Faut-il en déduire que le risque de cancer de la prostate est plus important aujourd’hui ?  » Franchement, j’en doute très fort. La plupart des tumeurs prostatiques se développent très lentement. Rien ne corrobore la thèse d’un plus grand nombre de tumeurs à un stade plus avancé. « 

Le/la partenaire doit-il/elle être impliqué/e ?

C’est indispensable. Lorsqu’un patient apprend qu’il est atteint du cancer, il n’entend plus rien d’autre. Une oreille extérieure est donc toujours la bienvenue. Les deux partenaires doivent prendre ensemble la décision d’entamer un traitement ou non, avec l’avis du médecin. L’homme et son/sa partenaire ont tout le temps de se concerter car dans le cas du cancer de la prostate, il n’y a aucune d’urgence.

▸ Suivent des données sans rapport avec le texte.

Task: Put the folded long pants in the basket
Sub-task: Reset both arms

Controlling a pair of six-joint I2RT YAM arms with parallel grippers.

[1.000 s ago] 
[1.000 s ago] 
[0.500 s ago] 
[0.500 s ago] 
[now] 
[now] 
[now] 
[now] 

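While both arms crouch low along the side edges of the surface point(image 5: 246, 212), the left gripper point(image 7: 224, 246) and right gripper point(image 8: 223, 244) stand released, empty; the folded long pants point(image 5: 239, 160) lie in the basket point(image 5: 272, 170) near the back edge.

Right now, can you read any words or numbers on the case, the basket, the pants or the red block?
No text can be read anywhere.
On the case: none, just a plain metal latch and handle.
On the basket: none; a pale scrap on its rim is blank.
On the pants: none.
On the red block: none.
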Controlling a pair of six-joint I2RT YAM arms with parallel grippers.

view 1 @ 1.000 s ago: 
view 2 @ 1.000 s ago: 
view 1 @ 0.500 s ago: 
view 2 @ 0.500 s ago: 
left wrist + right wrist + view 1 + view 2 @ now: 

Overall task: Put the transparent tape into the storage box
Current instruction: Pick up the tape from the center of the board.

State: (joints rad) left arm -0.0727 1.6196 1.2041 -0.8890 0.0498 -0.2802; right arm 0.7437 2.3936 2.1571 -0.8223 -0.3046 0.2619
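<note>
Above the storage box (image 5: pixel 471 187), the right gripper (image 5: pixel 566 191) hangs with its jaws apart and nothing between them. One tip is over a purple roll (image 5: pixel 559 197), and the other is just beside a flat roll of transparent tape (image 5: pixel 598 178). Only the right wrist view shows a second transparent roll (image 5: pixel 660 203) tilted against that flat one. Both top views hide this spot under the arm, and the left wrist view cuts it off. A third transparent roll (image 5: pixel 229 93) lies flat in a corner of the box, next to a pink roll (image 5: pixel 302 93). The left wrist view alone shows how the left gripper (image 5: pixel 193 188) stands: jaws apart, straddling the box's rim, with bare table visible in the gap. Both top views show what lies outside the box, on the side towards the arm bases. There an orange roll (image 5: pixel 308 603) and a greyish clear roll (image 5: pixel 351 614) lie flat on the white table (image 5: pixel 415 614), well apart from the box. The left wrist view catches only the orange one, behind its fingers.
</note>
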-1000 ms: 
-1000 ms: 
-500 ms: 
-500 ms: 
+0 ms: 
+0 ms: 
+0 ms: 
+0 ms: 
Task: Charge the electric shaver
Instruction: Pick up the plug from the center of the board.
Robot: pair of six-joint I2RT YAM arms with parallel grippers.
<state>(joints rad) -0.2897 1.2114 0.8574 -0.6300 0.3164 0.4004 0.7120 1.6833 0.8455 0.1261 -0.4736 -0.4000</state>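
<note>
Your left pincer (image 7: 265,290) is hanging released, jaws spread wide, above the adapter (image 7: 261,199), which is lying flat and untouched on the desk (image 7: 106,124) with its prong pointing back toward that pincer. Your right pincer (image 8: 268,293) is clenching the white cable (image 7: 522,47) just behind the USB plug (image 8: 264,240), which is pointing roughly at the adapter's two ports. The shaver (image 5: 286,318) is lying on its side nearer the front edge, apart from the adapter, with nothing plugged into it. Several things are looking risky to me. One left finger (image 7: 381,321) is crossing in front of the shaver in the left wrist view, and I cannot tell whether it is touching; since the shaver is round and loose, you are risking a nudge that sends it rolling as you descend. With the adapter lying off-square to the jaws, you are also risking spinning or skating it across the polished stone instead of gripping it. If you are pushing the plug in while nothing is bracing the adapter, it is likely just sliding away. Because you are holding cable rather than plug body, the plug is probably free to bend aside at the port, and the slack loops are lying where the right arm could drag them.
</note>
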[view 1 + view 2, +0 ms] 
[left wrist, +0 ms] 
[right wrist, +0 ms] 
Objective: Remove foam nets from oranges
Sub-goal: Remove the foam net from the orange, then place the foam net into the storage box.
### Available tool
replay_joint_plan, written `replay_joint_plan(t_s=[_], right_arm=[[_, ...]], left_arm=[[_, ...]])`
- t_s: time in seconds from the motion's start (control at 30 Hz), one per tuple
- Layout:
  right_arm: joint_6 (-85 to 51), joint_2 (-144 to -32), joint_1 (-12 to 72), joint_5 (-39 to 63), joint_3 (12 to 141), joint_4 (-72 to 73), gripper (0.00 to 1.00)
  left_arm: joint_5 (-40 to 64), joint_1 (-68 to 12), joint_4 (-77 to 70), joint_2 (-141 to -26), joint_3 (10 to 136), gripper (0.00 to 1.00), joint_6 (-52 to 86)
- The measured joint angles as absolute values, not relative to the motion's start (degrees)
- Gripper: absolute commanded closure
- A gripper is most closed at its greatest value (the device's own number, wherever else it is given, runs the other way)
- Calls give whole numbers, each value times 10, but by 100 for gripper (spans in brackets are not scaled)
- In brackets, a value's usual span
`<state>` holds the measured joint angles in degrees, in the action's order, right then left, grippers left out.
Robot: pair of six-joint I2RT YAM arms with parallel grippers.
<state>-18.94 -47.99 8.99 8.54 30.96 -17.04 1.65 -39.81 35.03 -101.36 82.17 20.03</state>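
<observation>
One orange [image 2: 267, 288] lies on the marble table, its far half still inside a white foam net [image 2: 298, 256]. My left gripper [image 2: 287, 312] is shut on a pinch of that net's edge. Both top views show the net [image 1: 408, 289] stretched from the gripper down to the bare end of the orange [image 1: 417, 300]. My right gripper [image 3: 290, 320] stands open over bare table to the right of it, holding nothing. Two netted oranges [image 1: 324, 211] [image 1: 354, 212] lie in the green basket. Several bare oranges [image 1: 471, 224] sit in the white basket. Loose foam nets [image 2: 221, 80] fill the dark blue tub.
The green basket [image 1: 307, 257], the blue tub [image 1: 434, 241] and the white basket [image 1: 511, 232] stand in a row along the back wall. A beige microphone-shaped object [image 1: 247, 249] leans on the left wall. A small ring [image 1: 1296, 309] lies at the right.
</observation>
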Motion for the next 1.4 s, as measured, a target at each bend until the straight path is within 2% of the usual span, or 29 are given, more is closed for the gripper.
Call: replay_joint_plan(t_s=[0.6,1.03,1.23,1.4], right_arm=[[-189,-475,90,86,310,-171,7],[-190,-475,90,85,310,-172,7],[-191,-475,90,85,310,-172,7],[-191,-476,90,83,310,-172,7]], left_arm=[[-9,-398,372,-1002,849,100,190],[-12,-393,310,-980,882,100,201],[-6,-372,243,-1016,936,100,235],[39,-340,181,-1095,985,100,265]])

L’opération, la radiothérapie et l’hormonothérapie peuvent avoir un impact sur la vie sexuelle du patient. Il faut donc en parler avant. L’impossibilité d’avoir une érection ne pose aucun problème à certains hommes mais peut s’avérer traumatisante pour d’autres. Qui dit opération, dit infertilité. La radiothérapie et l’hormonothérapie peuvent, elles aussi, impacter la fertilité. Les hommes qui désirent avoir des enfants doivent en tenir compte.